Tuesday, July 14, 2009

Drive-in evangelism and the agony of defeat

After a storm that could be categorized as a "Chicken-Drowner," the sky cleared, a rainbow appeared and we decided to enjoy our Friday evening. We shared the Gospel on Friday night where I'd never shared it before: the Drive-in Movie Theatre. There are still two drive-in movie theatres in the next county. So after the storm we headed out. We brought our tracts and after we got a place to park my son and I took off. We tracted all the bathroom stalls and dropped some wallets and then we went to have some one-on-one conversations.

We saw two young men standing near the concession stand who worked at the drive-in. The first guy we handed a million to wasn't too thrilled with the Obama Million. My son quickly said, "If you don't care for him, then you'll love this." Great come back, buddy. He reluctantly took it and so we asked if he'd ever given much thought to what happens when you die. He mumbled something, handed it to the man standing next to him and walked away.

I thought, "OK, he just didn't want to talk. We'll just talk with the next guy." We handed him a Celebrity Million and asked the same question. His name was Gerald. He said he didn't really know if he was going to heaven and wasn't too concerned. I said, "None of us know the day we're going to die. I mean, I'm sure that Michael Jackson didn't think the day he died would be his last day, you know?" He agreed. My son asked, "So do you think you're a pretty good person?" He said, "Oh yeah. I'm not that bad." I told him I used to think the same thing because I'd never been to prison so I couldn't be all that bad. He laughed. Then we started taking him through the law so he could see that his standard of goodness didn't matter and that we could get to grace.

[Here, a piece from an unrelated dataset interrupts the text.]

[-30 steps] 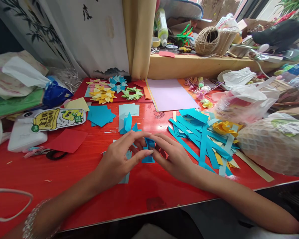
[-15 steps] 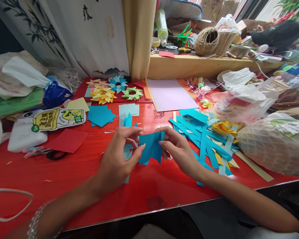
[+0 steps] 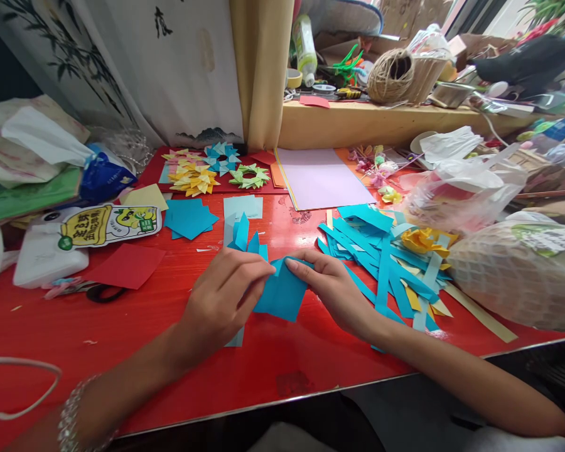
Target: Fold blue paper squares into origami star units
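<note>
Between my two hands a small blue sheet of paper (image 3: 282, 294) hangs tilted above the red table, with a faint crease down it. My left hand (image 3: 228, 285) pinches its upper left edge with closed fingertips. At the upper right, my right hand (image 3: 327, 279) grips the sheet, thumb on top and fingers behind. Just beyond my left hand stand folded blue paper pieces (image 3: 242, 233), partly hidden by it. Pale blue paper (image 3: 243, 207) lies behind them. A stack of blue squares (image 3: 191, 218) rests farther left.
Blue and yellow paper strips (image 3: 390, 270) are heaped to the right, beside a netted bundle (image 3: 513, 276). Folded paper rings (image 3: 249, 178) and lilac sheets (image 3: 324, 179) lie at the back. On the left are a red sheet (image 3: 127, 265) and a snack packet (image 3: 110, 226).
The blue sheet has turned and tipped between my hands. My left fingers, spread apart before, now pinch its upper edge; my right thumb has moved onto its top.
</note>
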`<state>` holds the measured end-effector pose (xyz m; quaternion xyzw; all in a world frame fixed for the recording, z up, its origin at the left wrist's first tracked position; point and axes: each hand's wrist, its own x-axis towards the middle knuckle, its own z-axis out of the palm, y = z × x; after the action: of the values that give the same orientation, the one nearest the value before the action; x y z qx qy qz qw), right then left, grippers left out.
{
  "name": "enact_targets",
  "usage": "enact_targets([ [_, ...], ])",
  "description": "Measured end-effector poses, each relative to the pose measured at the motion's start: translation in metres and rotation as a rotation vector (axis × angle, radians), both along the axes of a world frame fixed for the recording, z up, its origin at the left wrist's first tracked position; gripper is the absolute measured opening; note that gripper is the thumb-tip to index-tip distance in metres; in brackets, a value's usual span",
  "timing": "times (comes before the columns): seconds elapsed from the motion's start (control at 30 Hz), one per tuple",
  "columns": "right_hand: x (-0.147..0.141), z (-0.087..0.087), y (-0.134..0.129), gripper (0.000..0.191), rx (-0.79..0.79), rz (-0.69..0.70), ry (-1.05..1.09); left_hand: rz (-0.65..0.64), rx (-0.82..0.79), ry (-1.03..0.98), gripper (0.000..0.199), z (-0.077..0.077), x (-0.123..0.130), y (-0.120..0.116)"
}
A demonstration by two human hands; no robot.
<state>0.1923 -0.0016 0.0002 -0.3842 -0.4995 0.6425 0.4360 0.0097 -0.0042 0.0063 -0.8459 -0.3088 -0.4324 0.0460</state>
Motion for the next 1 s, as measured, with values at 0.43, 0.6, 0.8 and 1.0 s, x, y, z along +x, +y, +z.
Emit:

He said he agreed and as I was talking a woman walked up and joined the conversation. It turns out it was his wife named Becky. Well, as she came up he fuzzed out and walked away. I thought, "Fine, maybe we can talk to her and we'll have a good conversation with her." I asked Becky if she thought she was going to heaven when she died. She said she hoped so. We went through the same scenario with her. I asked if she read her Bible every day and she said, "Not really, it's been awhile." So, I asked her, "Becky, if Gerald were to write you love letters to you would you just let them sit on the table unopened or would you want to find out what they said?"

The moment was pregnant with silence. Then she said, "I don't really know, maybe not." In my mind I started screaming, "Mayday! Mayday! " I said, "Are you serious?! You mean if your husband sent you letters professing his love for you you're not sure if you'd open them?" She kind of laughed and then said, "I guess." I'm thinking, "OK, either there are serious marital problems or she is dingy." We got past that and got to worldly sorrow versus true repentance. She seemed to have a true understanding of godly sorrow versus doing the same thing over and over again, but then it happened: a girl popped her head out the door of the concession stand and said, "Becky, could I see you in here for just a minute?" She said it with a smirk on her face and kind of laughed. Then we saw the first guy around the building and Gerald was next to the lady that called to Becky. Becky did not work for the theatre. She'd just been taken away as we were finishing but I know it was because they were trying to pull her away. It was abrupt and stopped. Just like that.

As we walked away the image of the skier going down the ski jump at the beginning of ABC's Wide World of Sports ran through my head as the famous words, "...and the agony of defeat." echoed through my mind. I shared the image with my son who had no clue what I was talking about since he wasn't alive when that image was played every Saturday in the '70's. Mental note: look up this video on Youtube and show him.

I have noticed that my witnessing encounters over the past few months have become more difficult. I still haven't shared my encounter with a teen at the Expo who was steeped in postmodern Darwinistic indoctrination who kept throwing out so many red herrings that I almost blew a neuron trying to keep up with what trail he was hopping down. I suppose that is what happens as you share the Gospel. I am assuming that God is gracious to let you start on the bunny slope and then after you get a little experience and have only fallen a few times He then takes you to the next slope. I know that you can't improve your witnessing abilities without experiencing a wide range of situations, but lately I've had some real corkers. I'm not concerned about if they think I'm a religious fanatic, but I just want to make sure that they really got the whole Gospel and that I wasn't a bonehead and said something incorrect or wasn't able to get the whole truth out.

I just prayed in my thoughts, "Well, Lord, at least the bathrooms have tracts all over them and they will all be gone by the time the evening is over."
We went back to where our car was parked and my son walked up to the carload which looked like a mom and 5-6 kids. It looked like she had hers and maybe some of her children's friends. At first I thought he was just standing there waiting for a response. What I couldn't see is that he was sharing the Gospel with one of the teen guys sitting on the tailgate. This was the BEST thing that happened the whole night. He went completely through the Gospel and then some of the kids asked for more millions. I was so thrilled for him. This was maybe the 3rd or 4th time that he has actually shared the Gospel start to finish with someone without help from another adult. I was so thankful that God allowed him to share with these kids. What an awesome night!